/easyM2R

:books: easily convert MARC data to RDF

Primary LanguagePHPMIT LicenseMIT

easyM2R Deprecated

This repository is deprecated in favour of the more powerful tool Catmandu

easyM2R is a php-based attempt to easily convert MARC data to RDF.

It's easy because you only need

  • your MARC data as a file or a string
  • a valid JSON-LD file which shows how your data should look like in RDF
  • PHP installed in version 5.3.x or higher

Change notes

  • 0.2beta: easyM2R is now more easily to use. It now uses MarcSpec a MARC spec as string parser and validator, which makes a lot of default callback functions deprecated. For custom callback functions the referenced data of the MARC data is always provided within the variable $_params. Thus you may not have to access the MARC record via File_MARC.

Credits

easyM2R is build upon the following software

  • File_MARC by Dan Scott, Copyright (c) 1991, 1999 Free Software Foundation, Inc.
  • JsonLD processor for PHP and IRI Copyright (c) by Markus Lanthaler
  • EasyRdf Copyright (c) by Nicholas J Humfrey
  • forceutf8 by Sebastián Grignoli
  • MarcSpec

Overview

    +--------------+
    | MARC data    +----+
    | in a file    |    |
    +--------------+    |   +--------------+
                        +-->| MARCFILE2RDF +-----+
    +--------------+    |   +--------------+     |
    | MARCXML data +----+                        |
    | in a file    |                             |
    +--------------+                             |   +-------------+
                                                 +-->| data as RDF |
    +--------------+                             |   +-------------+
    | MARC data    +----+                        |
    | as a string  |    |                        |
    +--------------+    |   +----------------+   |
                        +-->| MARCSTRING2RDF +---+
    +--------------+    |   +----------------+
    | MARCXML data +----+
    | as a string  |
    +--------------+

Installation

The best way to download easyM2R is to clone the repository recursively.

git clone --recursive https://github.com/cKlee/easyM2R.git

You can also download the releases and unpack them at the desired place.

Quickstart using the command line

Navigate to the easyM2R base directory where you'll find the file 'tordf.php'. At the command line type

php tordf.php -s <PATH_TO_YOUR_MARC_SOURCE> -i <MARC_INPUT_FORMAT> -o <RDF_OUTPUT_SERIALIZATION>

This will output your MARC data in RDF with the desired output serialization.

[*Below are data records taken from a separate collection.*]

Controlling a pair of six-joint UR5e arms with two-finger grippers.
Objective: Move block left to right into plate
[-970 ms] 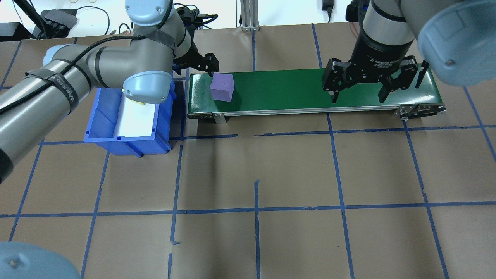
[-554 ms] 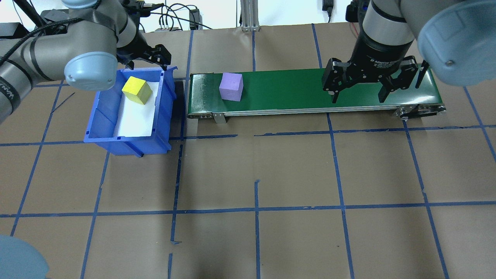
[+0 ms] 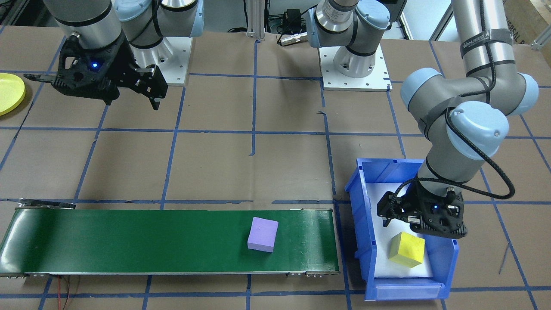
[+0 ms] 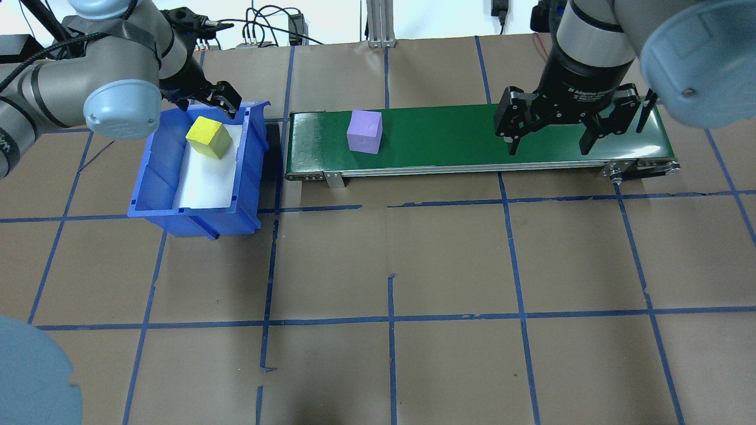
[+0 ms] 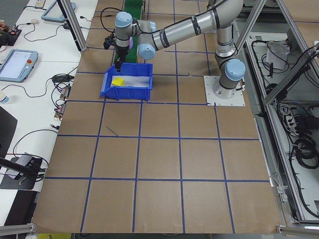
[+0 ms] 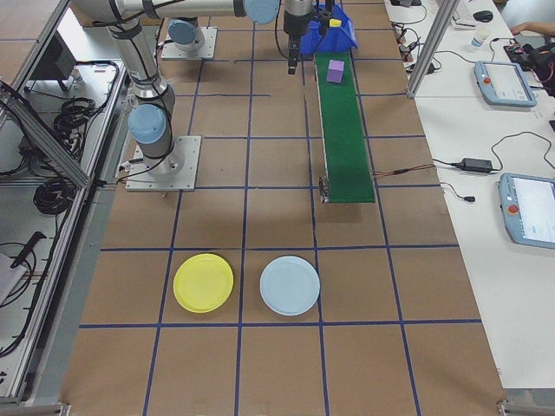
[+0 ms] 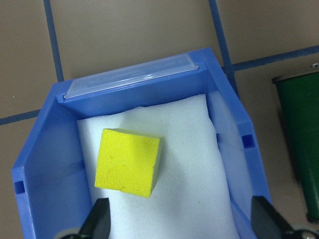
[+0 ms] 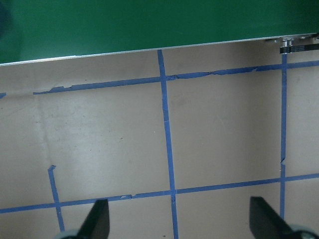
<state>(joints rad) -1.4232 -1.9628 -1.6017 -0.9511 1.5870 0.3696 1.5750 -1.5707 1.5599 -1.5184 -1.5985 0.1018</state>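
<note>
Two blocks are in play. A purple block (image 4: 364,131) sits on a green conveyor belt (image 4: 449,139) near its left end, apart from both grippers. A yellow block (image 4: 208,137) rests on white foam inside a blue bin (image 4: 155,177) beside that end. The left gripper (image 4: 220,101) hangs just above the bin's far wall, fingers spread and empty. The right gripper (image 4: 550,134) waits low near the belt's right end, also spread wide and empty. The yellow plate (image 6: 203,282) lies on the table well past the belt's far end, next to a pale blue plate (image 6: 290,285). Likely risks: if the belt carries the purple block along, the right gripper may close too early or too late and knock it sideways off the belt, or the block could end up in the pale blue plate.
</note>
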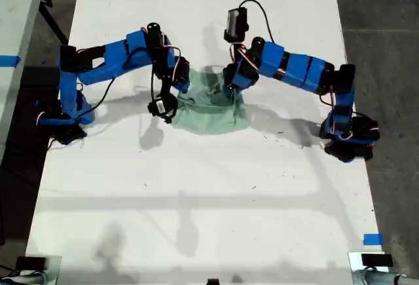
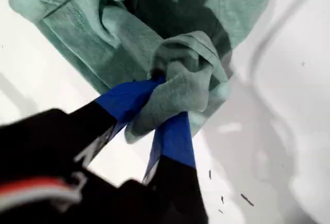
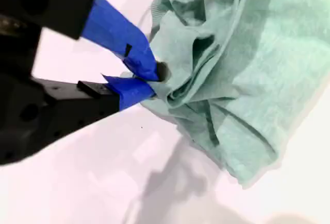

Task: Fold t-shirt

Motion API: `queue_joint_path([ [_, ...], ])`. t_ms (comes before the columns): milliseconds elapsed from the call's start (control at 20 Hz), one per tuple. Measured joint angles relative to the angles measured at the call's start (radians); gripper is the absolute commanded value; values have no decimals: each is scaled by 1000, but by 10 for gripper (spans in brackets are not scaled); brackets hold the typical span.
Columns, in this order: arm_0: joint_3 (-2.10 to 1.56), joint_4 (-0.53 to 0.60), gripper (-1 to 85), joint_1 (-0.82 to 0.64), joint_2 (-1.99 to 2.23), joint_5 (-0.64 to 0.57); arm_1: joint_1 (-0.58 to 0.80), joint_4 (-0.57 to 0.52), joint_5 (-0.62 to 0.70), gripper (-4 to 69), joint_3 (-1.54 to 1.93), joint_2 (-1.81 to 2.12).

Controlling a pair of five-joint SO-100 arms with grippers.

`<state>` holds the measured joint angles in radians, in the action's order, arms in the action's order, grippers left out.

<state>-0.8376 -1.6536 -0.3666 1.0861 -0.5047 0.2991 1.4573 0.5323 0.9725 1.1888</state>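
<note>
A bunched wad of the t-shirt [image 2: 180, 87] is clamped between the blue fingers [image 2: 175, 139] of my first gripper [image 2: 165, 112], which are closed narrowly onto thick, rolled cloth. From that pinch the garment spreads away in loose, crumpled layers, with a seamed hem running just beyond the fingertips.

My second gripper [image 3: 149, 80] is likewise closed on an edge of the t-shirt, its two blue fingers [image 3: 124, 38] nearly meeting over a few folded layers. The cloth fans outward from this grip and ends in a soft corner lying on the white table [image 3: 103, 183].

In the exterior view the shirt [image 1: 213, 108] is seen as a compact heap between the two arms, one gripper [image 1: 171, 103] at each side of it, on the white table [image 1: 196, 200]. Which arm there carries which wrist camera cannot be told.

The fold is judged to be unfinished: the cloth is gathered, not flat. Several risks follow from this. Because each pinch takes in several layers, a lift may drag the whole heap instead of one edge, and a crooked fold would result. If the arms are drawn apart unevenly, the thick wad may slip from one grip. If the cloth is released as it lies, wrinkles would be trapped under the next fold.
</note>
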Motion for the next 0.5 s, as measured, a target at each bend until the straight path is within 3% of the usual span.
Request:
queue_joint_path([
  [50,0,0,261,-17,0,-15,17,0,2,387,-2,2],
  [200,0,0,273,-114,61,-41,104,31,35,314,-2,11],
  [500,-29,-58,226,-367,448,-121,351,118,120,256,179,397],
])
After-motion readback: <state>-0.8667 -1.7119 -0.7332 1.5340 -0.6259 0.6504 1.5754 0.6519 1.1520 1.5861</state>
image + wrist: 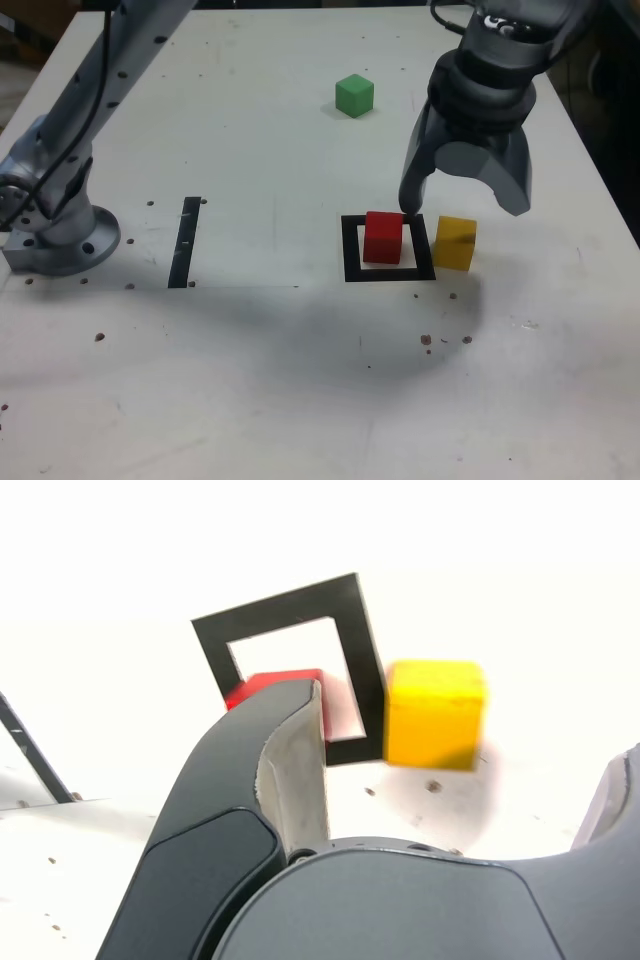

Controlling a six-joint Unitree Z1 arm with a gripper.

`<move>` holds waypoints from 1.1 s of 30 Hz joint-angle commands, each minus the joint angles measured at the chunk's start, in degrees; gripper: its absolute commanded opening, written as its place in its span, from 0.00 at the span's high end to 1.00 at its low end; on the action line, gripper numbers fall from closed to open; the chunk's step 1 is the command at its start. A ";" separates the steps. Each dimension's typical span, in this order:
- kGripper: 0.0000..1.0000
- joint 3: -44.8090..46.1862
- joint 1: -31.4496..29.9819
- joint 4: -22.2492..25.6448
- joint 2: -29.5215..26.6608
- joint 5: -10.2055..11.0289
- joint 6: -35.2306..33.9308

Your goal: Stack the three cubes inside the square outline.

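Observation:
The red cube (383,237) sits inside the black square outline (350,250). Just outside that outline, on the exterior view's right, the yellow cube (456,243) rests on the table. Farther back the green cube (354,95) lies alone. My gripper (462,205) hangs open just above the red and yellow cubes, one finger by the red cube's back corner, and holds nothing. In the wrist view the gripper (470,730) straddles the yellow cube (435,715). One finger hides most of the red cube (265,685) within the outline (290,605).
A narrow black strip (186,240) lies on the white table toward the exterior view's left, next to the arm's base (60,235). The table's right edge (610,190) runs close behind the gripper. The strip (25,745) also shows in the wrist view.

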 commanded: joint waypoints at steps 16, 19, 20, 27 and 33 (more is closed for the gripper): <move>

See Using the command line interface for further explanation of the command line options.

Using the command line interface

With the easyM2R command line interface you can only use MARC data from a file.

The command line interface is called via the script tordf.php with the command php tordf.php. At the command line interface you have these options

  • -t Path to the jsonld template
  • -o The output format must be one of 'jsonld', 'json', 'php', 'ntriples', 'turtle', 'rdfxml', 'dot', 'n3', 'png', 'gif', 'svg'
  • -s The Path to your MARC source file
  • -i The MARC input format. 'xml' for MARCXML source
  • -c The path to your custom callback functions directory
  • -b The base IRI for each MARC record in RDF
  • -p 0 or false for merging graphs before output (default might take a lot of memory) or 1 or true to output each single record graph

All options are optional. But if you want to convert your own MARC data, you have to set the -s option at least.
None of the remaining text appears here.